WHAT THE TASK REQUIRES: Your answer should be only the lines below from the one with "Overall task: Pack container" to the one with "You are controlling", repeated exactly, ends included.

RECORDED DATA:
┏━━

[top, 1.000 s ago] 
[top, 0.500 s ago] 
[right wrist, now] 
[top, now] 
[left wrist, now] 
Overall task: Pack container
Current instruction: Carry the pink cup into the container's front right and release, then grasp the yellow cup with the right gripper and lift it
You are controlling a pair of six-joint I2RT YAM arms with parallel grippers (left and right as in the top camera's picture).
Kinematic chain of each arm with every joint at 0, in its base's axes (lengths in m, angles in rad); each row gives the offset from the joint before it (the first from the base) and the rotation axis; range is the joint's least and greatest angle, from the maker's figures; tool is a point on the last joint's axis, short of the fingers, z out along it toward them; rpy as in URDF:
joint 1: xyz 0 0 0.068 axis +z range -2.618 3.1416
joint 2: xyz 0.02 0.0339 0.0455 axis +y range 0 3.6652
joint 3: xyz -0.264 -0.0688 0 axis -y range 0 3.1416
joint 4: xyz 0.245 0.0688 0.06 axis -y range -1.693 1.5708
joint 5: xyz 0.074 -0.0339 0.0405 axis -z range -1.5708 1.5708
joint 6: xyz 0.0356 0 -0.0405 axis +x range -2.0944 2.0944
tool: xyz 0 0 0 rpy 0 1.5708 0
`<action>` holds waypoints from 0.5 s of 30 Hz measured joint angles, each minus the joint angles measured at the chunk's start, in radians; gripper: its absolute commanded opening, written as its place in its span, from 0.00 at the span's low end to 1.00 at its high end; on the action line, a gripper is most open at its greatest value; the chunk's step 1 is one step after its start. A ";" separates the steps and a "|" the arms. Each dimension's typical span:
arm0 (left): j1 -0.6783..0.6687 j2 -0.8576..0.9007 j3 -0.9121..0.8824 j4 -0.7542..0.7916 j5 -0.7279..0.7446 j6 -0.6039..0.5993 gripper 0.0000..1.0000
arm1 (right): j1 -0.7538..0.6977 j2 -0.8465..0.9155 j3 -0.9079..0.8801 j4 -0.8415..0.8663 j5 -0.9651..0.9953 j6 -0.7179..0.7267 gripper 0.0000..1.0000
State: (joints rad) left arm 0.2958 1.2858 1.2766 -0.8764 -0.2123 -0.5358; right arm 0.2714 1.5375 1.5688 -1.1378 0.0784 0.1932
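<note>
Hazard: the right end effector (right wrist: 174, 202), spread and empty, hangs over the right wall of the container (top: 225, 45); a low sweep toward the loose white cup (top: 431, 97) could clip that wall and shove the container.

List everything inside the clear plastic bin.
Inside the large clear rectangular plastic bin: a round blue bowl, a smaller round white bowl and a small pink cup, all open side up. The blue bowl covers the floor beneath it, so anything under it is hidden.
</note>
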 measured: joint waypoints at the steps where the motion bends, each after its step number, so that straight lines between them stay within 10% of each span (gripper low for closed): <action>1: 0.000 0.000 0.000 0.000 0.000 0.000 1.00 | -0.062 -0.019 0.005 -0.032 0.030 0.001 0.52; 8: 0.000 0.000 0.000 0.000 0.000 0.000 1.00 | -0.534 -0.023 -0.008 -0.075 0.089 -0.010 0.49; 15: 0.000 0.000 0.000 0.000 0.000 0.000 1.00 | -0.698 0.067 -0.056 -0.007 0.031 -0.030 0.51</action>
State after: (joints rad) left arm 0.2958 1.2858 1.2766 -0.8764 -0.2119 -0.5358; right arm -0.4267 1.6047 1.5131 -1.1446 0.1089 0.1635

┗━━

ANSWER SECTION:
Overall task: Pack container
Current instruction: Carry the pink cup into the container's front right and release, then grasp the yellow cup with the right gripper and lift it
You are controlling a pair of six-joint I2RT YAM arms with parallel grippers (left and right as in the top camera's picture).

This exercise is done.